WHAT YOU WILL DO: Copy each line of the data below in which the word "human" can be found.

PROVIDED ENTRIES:

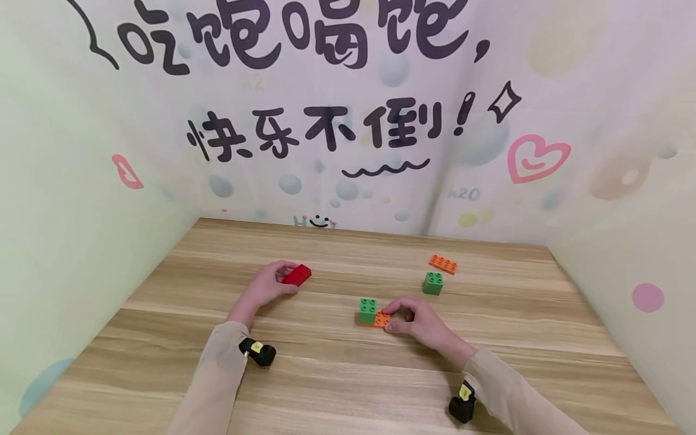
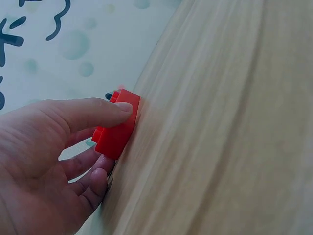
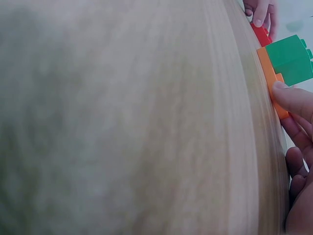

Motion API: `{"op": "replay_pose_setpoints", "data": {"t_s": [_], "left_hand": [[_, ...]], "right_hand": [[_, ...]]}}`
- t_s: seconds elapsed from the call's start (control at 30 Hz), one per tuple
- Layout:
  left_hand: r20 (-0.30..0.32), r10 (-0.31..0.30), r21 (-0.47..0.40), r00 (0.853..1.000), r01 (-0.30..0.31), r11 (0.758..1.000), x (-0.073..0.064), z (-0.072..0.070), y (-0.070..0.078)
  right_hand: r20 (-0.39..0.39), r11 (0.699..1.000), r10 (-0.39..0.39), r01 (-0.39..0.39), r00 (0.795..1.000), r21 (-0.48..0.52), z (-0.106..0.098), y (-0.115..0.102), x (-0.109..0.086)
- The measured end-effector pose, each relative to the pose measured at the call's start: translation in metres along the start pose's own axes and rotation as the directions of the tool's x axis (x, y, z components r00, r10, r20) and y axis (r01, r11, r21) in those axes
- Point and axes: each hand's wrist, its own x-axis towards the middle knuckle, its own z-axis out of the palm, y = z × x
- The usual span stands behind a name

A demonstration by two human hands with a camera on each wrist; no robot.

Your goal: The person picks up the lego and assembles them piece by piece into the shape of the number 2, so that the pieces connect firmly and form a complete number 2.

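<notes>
My left hand grips a red building brick by its sides, thumb on the near side and fingers behind. In the left wrist view the red brick is low at the tabletop, its studs turned toward the wall. To the right, my right hand pinches the right end of a flat orange brick between thumb and fingers. A green brick is seated on the orange one's left half, studs up. The right wrist view shows the orange brick lying along the tabletop under the green.
Farther back on the wooden table stands another green brick, with a second flat orange brick just behind it. A printed cloth wall borders the back edge, with more cloth on both sides.
</notes>
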Motion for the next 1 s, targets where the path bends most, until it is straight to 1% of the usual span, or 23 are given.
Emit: {"op": "replay_pose_setpoints", "data": {"t_s": [0.3,0.5,0.57,0.8,1.0], "left_hand": [[0.018,0.002,0.012,1.0,-0.002,1.0,0.0,0.001,0.002],[0.026,-0.001,0.006,1.0,0.0,1.0,0.001,0.001,0.002],[0.029,0.008,0.007,1.0,-0.008,1.0,0.001,0.001,0.002],[0.021,0.031,0.01,0.999,-0.032,0.999,-0.001,-0.002,-0.001],[0.023,0.023,0.014,0.999,-0.023,1.0,-0.002,-0.004,-0.008]], "right_hand": [[-0.007,1.0,0.007,-0.007,1.0,0.004,0.0,0.0,-0.001],[-0.008,1.0,-0.004,0.004,1.0,0.003,0.001,0.002,0.0],[-0.007,1.0,-0.007,0.007,1.0,0.003,0.0,0.001,0.0],[-0.008,1.0,-0.006,0.006,1.0,-0.002,0.001,0.001,0.0],[-0.009,1.0,-0.003,0.003,1.0,-0.004,0.001,0.002,0.001]]}}
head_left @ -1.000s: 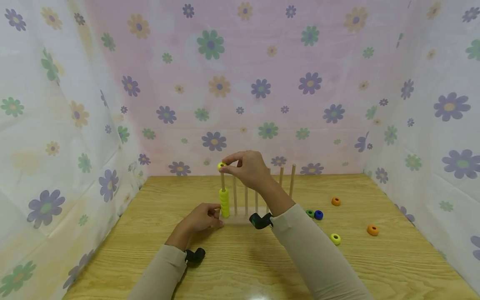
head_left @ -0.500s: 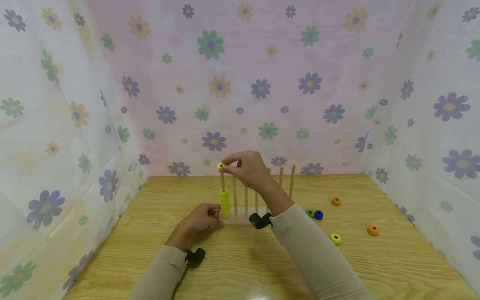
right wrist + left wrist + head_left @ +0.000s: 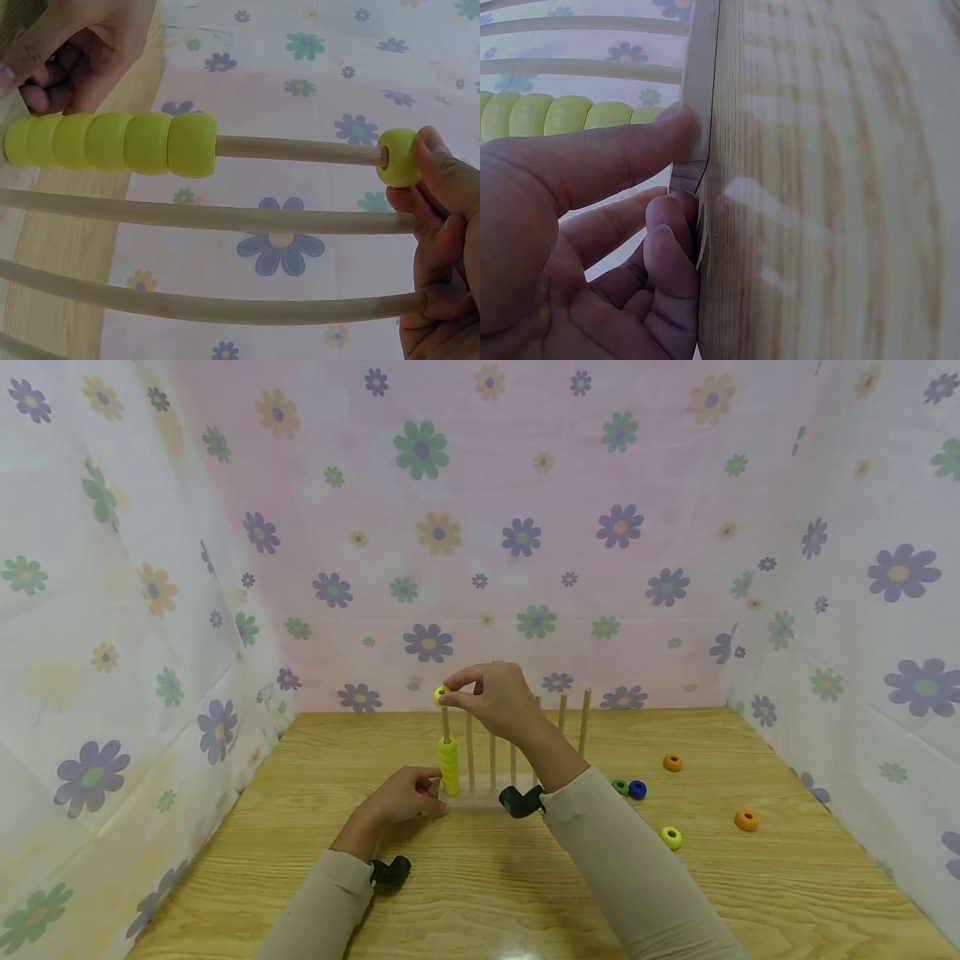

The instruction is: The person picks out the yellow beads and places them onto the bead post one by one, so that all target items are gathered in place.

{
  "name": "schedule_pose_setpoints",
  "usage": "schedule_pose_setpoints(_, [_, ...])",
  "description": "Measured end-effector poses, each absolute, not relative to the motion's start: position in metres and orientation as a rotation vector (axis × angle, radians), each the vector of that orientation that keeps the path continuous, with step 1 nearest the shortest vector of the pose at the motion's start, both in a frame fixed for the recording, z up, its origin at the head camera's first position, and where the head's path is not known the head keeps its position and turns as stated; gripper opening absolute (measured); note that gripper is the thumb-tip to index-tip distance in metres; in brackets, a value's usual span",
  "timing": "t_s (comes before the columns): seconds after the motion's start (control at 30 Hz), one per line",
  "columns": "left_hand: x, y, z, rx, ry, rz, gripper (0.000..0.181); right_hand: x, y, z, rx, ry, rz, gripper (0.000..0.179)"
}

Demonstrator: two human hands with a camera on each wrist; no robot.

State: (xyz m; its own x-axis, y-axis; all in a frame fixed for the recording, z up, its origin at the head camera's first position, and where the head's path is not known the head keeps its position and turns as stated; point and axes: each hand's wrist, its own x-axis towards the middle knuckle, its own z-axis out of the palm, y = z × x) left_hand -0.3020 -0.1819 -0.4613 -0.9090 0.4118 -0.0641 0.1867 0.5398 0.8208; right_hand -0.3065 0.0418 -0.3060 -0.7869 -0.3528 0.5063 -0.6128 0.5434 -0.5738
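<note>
A wooden bead stand [image 3: 480, 802] with a row of upright pegs stands on the table. Its leftmost peg [image 3: 300, 149] carries a stack of several yellow beads [image 3: 448, 767] at the bottom. At that peg's top, my right hand [image 3: 498, 697] pinches one more yellow bead [image 3: 399, 157] between thumb and fingers. The peg's tip sits in the bead's hole, with bare peg between it and the stack. Low at the stand's left end, my left hand [image 3: 401, 793] grips the base, its thumb [image 3: 630, 154] along the front. The right forearm hides part of the pegs.
Loose beads lie right of the stand: a green bead [image 3: 619, 787] beside a blue bead [image 3: 637, 790], a yellow bead [image 3: 671, 837] nearer the front, an orange bead [image 3: 672, 763] farther back and another orange bead [image 3: 746, 820]. Flowered cloth [image 3: 480, 485] encloses the table's back and sides.
The yellow bead in my right hand has shifted very slightly at the peg's tip. Both hands, the stand and the loose beads keep their places.
</note>
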Motion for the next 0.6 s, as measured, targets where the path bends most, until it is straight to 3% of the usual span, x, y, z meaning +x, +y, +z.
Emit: schedule_pose_setpoints(0.6, [-0.3031,-0.1824,-0.4622,0.501,2.523,1.318,0.060,-0.3074,0.0440,-0.3057,0.815,-2.451,1.084,0.020])
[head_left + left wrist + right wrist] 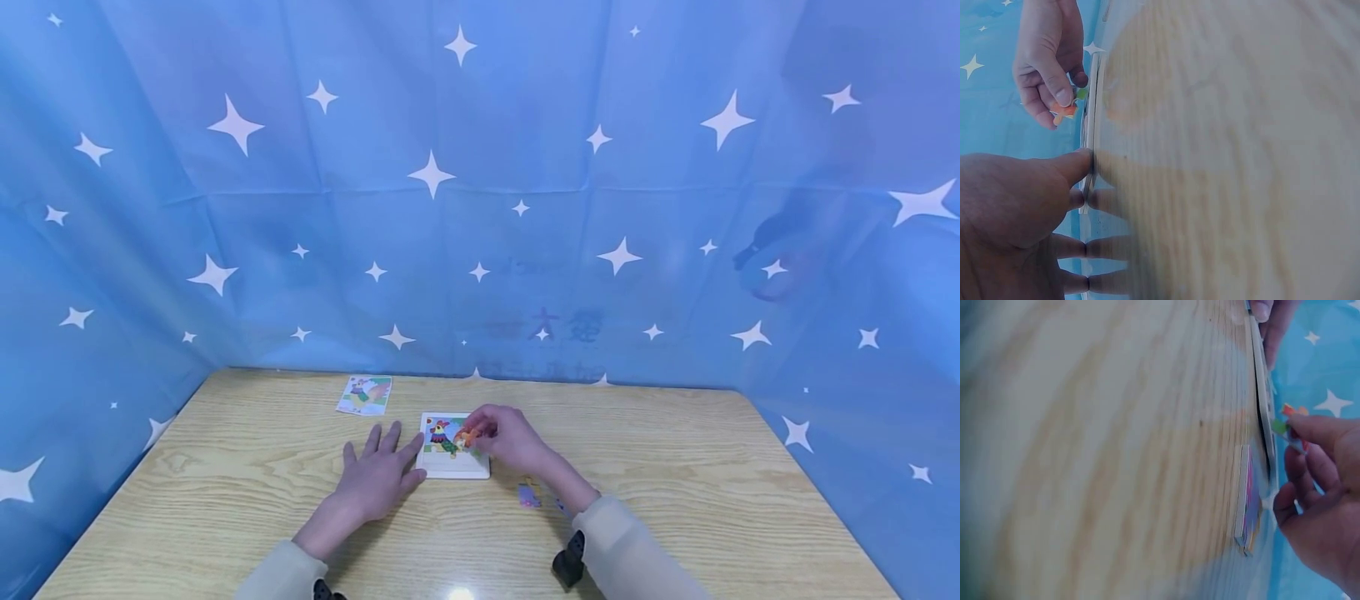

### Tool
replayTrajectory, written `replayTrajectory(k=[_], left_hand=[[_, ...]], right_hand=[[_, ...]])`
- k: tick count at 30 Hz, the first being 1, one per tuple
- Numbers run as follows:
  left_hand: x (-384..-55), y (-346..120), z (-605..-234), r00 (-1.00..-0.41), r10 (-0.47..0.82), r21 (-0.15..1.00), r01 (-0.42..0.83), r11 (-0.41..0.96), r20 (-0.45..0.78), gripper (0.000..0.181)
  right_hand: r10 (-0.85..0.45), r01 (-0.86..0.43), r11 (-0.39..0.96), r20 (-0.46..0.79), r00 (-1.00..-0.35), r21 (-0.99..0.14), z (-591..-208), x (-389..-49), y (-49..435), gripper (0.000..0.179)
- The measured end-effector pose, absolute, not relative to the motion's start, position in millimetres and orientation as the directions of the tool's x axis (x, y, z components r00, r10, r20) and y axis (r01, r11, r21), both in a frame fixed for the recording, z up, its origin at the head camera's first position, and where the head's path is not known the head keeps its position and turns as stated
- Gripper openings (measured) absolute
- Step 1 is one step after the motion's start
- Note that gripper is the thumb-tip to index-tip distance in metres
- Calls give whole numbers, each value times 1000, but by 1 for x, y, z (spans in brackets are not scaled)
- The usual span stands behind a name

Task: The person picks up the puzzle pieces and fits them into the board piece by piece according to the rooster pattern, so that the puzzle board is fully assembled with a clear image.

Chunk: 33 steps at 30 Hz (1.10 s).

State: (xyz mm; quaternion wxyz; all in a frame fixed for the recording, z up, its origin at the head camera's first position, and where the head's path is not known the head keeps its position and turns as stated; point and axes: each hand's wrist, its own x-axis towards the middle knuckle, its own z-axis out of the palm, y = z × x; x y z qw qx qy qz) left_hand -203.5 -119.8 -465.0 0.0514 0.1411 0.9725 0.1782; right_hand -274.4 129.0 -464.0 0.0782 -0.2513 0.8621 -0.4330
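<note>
A white-framed jigsaw puzzle (453,471) lies flat on the table, showing a colourful rooster on its left part. My left hand (372,477) rests beside it with fingers spread; its thumb and index finger touch the frame's left edge. Over the right part of the puzzle, my right hand (513,439) pinches an orange and green puzzle piece (1065,111) between thumb and fingers. In the right wrist view, that puzzle piece (1280,427) is held just above the board. Fingers partly hide the puzzle's right side in the head view.
Loose puzzle pieces (528,494) lie right of the frame, partly beneath the right forearm; a purple one (1247,500) appears in the right wrist view. A picture card (365,395) with a rooster lies at the back left. A blue star-patterned curtain (480,208) borders the wooden table (675,500).
</note>
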Motion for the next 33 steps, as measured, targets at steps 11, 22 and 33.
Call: replayTrajectory(k=[11, 22, 33], left_hand=[[-203, -120, -463, -955, 290, 367, 249, 896, -58, 56], [-203, -120, -463, -954, 295, 368, 255, 894, -56, 56], [-202, -119, -463, -954, 295, 361, 257, 896, -52, 56]], right_hand=[[-492, -362, 502, 84, -866, -786, -463, -275, 127, 15], [-503, -370, 552, 56, -863, -748, -463, -275, 124, 16], [-511, -358, 569, 23, -859, -740, -462, -274, 122, 17]])
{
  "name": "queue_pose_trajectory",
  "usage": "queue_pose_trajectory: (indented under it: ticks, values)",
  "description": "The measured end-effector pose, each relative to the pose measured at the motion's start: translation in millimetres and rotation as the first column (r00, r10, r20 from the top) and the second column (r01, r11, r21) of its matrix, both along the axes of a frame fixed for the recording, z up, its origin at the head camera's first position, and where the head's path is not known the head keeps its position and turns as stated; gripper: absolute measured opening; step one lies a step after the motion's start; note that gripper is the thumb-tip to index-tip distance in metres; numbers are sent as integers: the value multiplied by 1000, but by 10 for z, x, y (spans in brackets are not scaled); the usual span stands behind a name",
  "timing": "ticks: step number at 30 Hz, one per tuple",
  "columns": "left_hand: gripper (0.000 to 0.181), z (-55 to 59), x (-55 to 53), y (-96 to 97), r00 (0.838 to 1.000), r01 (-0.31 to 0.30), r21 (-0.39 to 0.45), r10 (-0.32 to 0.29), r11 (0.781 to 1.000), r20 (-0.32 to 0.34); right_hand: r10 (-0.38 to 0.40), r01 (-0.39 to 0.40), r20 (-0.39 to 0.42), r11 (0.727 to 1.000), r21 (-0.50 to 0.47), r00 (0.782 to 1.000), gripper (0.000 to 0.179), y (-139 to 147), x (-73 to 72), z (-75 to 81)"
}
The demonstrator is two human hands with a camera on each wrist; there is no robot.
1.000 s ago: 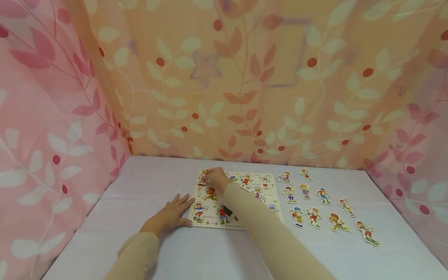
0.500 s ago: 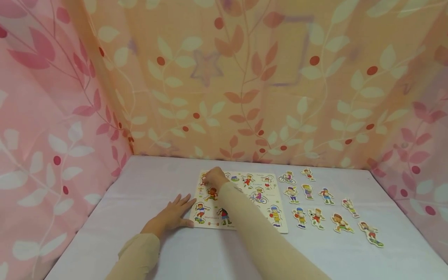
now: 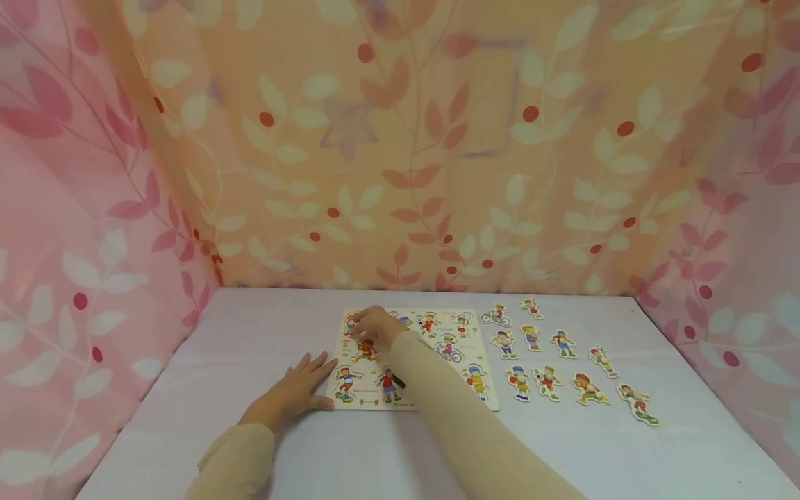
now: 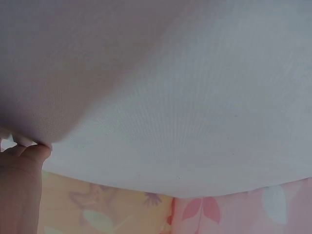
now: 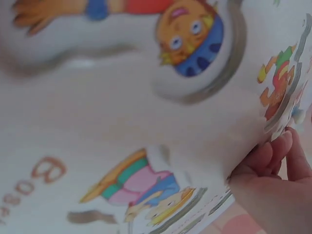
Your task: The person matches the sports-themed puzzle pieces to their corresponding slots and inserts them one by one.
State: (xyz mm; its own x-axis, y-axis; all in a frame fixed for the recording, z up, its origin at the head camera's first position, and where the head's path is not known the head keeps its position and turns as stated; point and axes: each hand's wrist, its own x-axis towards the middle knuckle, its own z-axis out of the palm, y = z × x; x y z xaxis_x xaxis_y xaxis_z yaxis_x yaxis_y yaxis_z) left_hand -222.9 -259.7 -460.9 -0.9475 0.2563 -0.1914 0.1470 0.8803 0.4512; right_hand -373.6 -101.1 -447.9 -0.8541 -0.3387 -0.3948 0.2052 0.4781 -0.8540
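Observation:
A white puzzle board [image 3: 491, 393] printed with sports figures lies on the table. My left hand [image 3: 289, 396] rests flat with fingers spread, its fingertips and thumb at the board's left edge. At the board's far left corner, my right hand [image 3: 378, 325] pinches a small figure puzzle piece [image 3: 351, 325] over its place. The fingers mostly cover that piece, so how it sits in the recess cannot be told. In the right wrist view, the curled right fingers [image 5: 265, 158] are close to the board's surface, beyond large printed figures and recesses.
Several loose figure pieces lie right of the board, among them a cyclist piece [image 3: 496, 315], a runner piece [image 3: 589, 389] and a skateboarder piece [image 3: 638, 405]. A white cloth covers the table [image 3: 350, 451]. Leaf-patterned curtains [image 3: 400, 208] stand behind and at both sides.
The head view has shifted slightly. My right hand stays at the same corner piece, its fingers changing angle a little. My left hand keeps its place at the board's edge.

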Motion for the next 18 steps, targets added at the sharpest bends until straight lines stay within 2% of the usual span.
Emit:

COMPLETED TASK:
A demonstration by two human hands with a camera on each wrist; no robot.
Demonstrator: two human hands with a camera on each wrist; no robot.
The demonstrator is two human hands with a camera on each wrist; there is no robot.

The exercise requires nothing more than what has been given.